:: RECORDS SHOWN ::
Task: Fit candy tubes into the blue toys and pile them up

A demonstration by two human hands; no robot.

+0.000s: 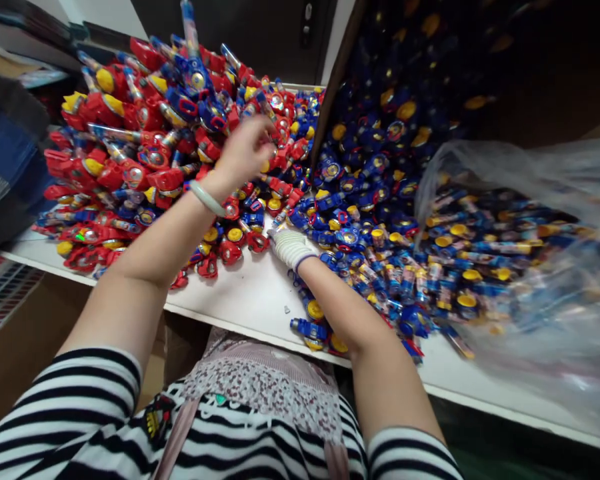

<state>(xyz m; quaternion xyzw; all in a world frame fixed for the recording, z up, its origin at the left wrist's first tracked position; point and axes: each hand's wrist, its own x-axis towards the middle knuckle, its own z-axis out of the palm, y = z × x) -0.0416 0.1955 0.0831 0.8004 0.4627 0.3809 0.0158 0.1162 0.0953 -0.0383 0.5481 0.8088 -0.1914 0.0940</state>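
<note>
Left hand (pixel 245 150): blurry, by red toys (pixel 135 177); can't tell its grip.
Right hand (pixel 293 248): gloved, by blue toys (pixel 347 237); can't tell its grip.
Counter (pixel 245 293): white.

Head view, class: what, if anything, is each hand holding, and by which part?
It cannot be told for either: the left hand is blurred over the red toys, and what the gloved right hand may grip is too unclear.

red toys (pixel 166 180) — dozens, blue toys (pixel 347 237) — dozens, two hands (pixel 244 152), one glove (pixel 294 248), one bracelet (pixel 207 199)
</note>
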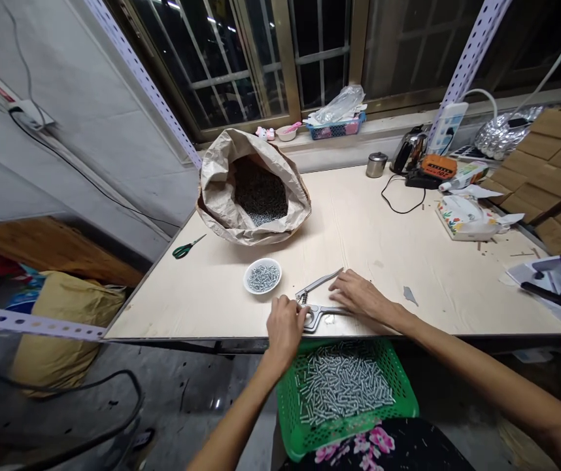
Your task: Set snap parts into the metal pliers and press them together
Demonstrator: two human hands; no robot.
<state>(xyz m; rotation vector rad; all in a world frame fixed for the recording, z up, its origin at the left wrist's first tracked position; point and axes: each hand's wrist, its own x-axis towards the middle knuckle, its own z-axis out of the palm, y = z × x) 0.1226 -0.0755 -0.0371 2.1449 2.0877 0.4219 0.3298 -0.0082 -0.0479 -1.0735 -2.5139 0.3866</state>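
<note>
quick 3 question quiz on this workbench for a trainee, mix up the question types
1. True or false: the green basket is empty.
2. What lies on the table left of the paper sack? A. green-handled scissors B. a hammer C. a phone
3. Which hand is nearest the white bowl?

Key: 1 false, it holds small metal parts; 2 A; 3 the left hand.
</note>
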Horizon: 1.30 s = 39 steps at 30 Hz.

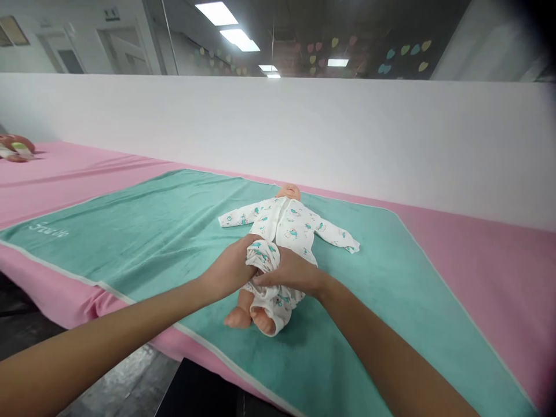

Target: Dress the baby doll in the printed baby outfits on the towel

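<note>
A baby doll [290, 191] lies on its back, head toward the wall, in a white printed long-sleeved top [290, 227] with both sleeves spread out. My left hand [234, 263] and my right hand [297, 272] meet over the doll's lower body. Between them they grip a gathered, rolled-up trouser leg [263, 256] of matching white printed cloth. One bare foot [238, 317] sticks out below my left hand. The other foot [262, 319] shows at the opening of the second trouser leg [280, 318]. My fingertips are partly hidden by the bunched cloth.
Under the doll is a teal towel [143, 226] with a pale border, spread over a pink cloth [486, 255]. A low white wall [278, 127] with glass above runs behind. A brown plush toy [16, 147] lies far left. A dark object [197, 391] stands below the front edge.
</note>
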Each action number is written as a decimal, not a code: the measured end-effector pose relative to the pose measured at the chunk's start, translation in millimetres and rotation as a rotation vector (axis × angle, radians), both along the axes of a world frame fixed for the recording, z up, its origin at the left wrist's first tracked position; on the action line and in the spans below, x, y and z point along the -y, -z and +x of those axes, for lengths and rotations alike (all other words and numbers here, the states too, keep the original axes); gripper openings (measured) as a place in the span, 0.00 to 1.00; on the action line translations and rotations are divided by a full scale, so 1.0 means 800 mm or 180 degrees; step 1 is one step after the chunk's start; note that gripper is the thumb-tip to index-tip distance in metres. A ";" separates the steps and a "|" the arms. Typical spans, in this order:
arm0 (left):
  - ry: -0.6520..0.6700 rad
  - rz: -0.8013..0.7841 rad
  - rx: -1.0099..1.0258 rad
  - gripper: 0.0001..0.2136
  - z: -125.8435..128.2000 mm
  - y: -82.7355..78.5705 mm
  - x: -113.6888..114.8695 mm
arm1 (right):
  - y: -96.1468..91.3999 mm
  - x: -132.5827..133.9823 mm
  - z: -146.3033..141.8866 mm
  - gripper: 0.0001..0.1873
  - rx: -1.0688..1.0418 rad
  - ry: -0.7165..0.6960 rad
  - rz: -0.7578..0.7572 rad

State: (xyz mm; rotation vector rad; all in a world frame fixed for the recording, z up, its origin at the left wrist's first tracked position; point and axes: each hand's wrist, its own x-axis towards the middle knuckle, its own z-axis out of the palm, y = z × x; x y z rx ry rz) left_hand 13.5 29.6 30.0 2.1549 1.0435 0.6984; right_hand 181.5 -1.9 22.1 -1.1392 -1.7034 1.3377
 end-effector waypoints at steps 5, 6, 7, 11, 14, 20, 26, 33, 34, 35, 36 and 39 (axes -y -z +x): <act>-0.0272 -0.0511 0.0137 0.08 0.009 -0.015 0.019 | 0.006 0.000 0.000 0.13 0.0620 0.0396 0.0647; -0.0227 -0.0820 0.0153 0.08 0.008 -0.021 0.029 | 0.007 0.001 -0.001 0.12 0.0806 0.0501 0.0732; -0.0179 -0.1148 0.0157 0.08 0.006 -0.025 0.041 | 0.008 0.001 -0.002 0.12 0.0980 0.0535 0.0802; -0.0718 -0.2030 0.0082 0.13 -0.010 -0.034 0.084 | 0.003 0.006 -0.008 0.11 0.1628 0.0222 0.0991; -0.1432 -0.2020 -0.0326 0.17 -0.025 -0.027 0.101 | -0.002 0.012 -0.015 0.16 0.2106 0.0126 0.0969; -0.1120 -0.2241 -0.0136 0.17 -0.042 -0.017 0.111 | -0.004 0.024 -0.027 0.20 0.2779 -0.0036 0.1102; -0.0280 -0.2619 0.0040 0.13 -0.037 -0.042 0.110 | -0.005 0.028 -0.018 0.20 0.2479 -0.0232 0.0960; -0.0259 -0.2015 -0.0135 0.17 -0.051 -0.024 0.089 | -0.014 0.025 0.002 0.29 0.1771 -0.0634 0.0429; -0.0287 -0.1854 -0.0170 0.17 -0.054 -0.020 0.087 | -0.014 0.025 0.004 0.30 0.1626 -0.0705 0.0350; -0.0311 -0.1709 -0.0188 0.17 -0.058 -0.017 0.085 | -0.015 0.024 0.006 0.30 0.1490 -0.0757 0.0290; -0.0306 -0.1607 -0.0194 0.15 -0.061 -0.015 0.084 | -0.015 0.022 0.007 0.31 0.1376 -0.0787 0.0253; -0.0227 -0.1519 -0.0047 0.10 -0.069 -0.011 0.079 | -0.013 0.020 0.006 0.33 0.1211 -0.0781 0.0230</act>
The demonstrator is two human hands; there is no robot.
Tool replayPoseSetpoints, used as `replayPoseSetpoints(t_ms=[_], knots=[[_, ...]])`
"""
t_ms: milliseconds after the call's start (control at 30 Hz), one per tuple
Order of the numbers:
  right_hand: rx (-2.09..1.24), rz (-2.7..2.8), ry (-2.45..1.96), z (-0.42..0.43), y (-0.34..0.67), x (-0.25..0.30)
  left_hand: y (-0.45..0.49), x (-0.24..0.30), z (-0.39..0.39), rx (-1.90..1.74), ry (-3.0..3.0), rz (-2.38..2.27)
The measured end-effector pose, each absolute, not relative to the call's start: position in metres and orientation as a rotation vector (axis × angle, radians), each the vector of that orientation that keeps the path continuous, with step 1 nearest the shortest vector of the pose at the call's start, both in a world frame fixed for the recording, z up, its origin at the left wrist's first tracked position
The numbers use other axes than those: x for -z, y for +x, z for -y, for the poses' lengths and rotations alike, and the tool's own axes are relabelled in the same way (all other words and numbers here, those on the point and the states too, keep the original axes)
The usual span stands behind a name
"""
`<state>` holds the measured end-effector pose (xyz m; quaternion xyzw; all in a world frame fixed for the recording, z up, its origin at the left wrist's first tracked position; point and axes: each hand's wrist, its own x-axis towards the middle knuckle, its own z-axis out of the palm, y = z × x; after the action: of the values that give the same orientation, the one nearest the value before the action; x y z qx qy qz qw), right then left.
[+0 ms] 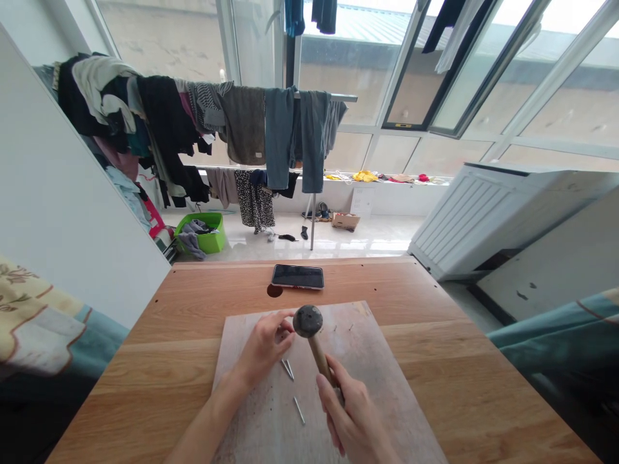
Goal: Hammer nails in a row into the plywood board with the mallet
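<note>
My right hand is wrapped round the wooden handle of a hammer, whose dark round head is raised over the board. Just left of the hammer head, my left hand has its fingers curled in a pinch; what sits between the fingertips is hidden behind the head. Both hands are above a pale wooden board lying on the table. Loose nails lie on the board, including a pair below my left hand. Two small nails stand in the board to the right of the hammer head.
A phone lies on the wooden table beyond the board, beside a dark round hole. Past the table are a clothes rack with hanging laundry, a green basket and a white washing machine. Curtains hang at both sides.
</note>
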<state>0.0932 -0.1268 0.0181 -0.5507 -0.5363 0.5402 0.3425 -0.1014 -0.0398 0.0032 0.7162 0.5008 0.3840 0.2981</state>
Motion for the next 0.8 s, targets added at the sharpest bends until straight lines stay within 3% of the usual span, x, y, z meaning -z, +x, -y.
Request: replayPoseSetpoints(t_ms=[167,400,800], knots=[[-1.414,1.444,-1.426,0.127,0.094,-0.014,-0.110,-0.019,0.054,-0.932,2.027,-1.329],[-1.441,1.439,-1.452,0.128,0.101,-0.010,-0.108,-0.033,0.095,-0.567,2.025,-1.713],[-1.398,1.332,-1.485,0.139,0.116,0.000,-0.082,-0.056,0.107,0.069,2.101,-1.852]])
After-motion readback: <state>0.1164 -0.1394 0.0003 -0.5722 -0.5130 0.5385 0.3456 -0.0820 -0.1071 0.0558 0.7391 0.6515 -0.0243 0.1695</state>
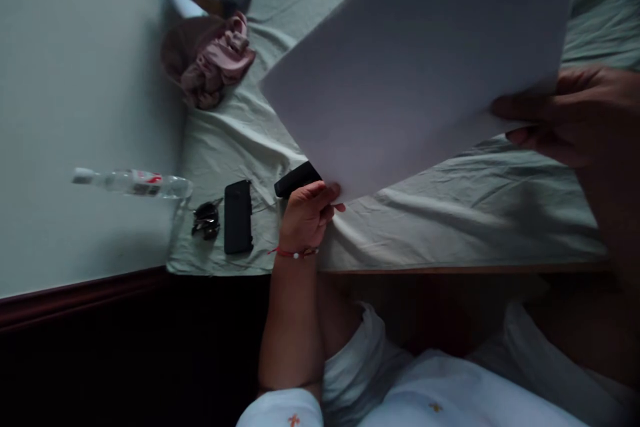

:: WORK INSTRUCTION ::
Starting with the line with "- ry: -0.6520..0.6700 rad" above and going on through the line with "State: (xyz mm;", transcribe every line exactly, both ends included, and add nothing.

:: SOLUTION ::
  - ry: -0.6520..0.6700 rad
  - rz: -0.8013..0.7841 rad
  - rx: -1.0099..1.0258 rad
  - gripper: 0.0001..0.2136
  - z: -125.8435..128.2000 mm
  - y: -82.7355..78.5705 mm
  - x: -113.6888..114.8695 mm
arm1 (right):
  - y: -96.1468..91.3999 mm
  - x: -132.5827..133.9823 mm
  - z: -146.3033..141.8866 mm
  - gripper: 0.0001..0.1873
  - rx: -1.0688..1.0418 rad
  - ry: -0.7165..0.6960 rad
  - rz: -0.7578..0.7572 rad

State: (xyz mm; rotation vector rad; all in a world frame fixed for the recording, z up, its origin at the left wrist's first tracked position; point and axes: each hand's wrist, its own x-axis towards the middle knuckle, its own z-axis out of the palm, y = z × x; x y z rx ry rz) left_hand 13.5 29.6 30.0 2.1549 1.0435 0.6984; right_hand 181.5 -1.9 22.1 -1.1392 -1.7034 1.3377

There is nothing more to this exercise.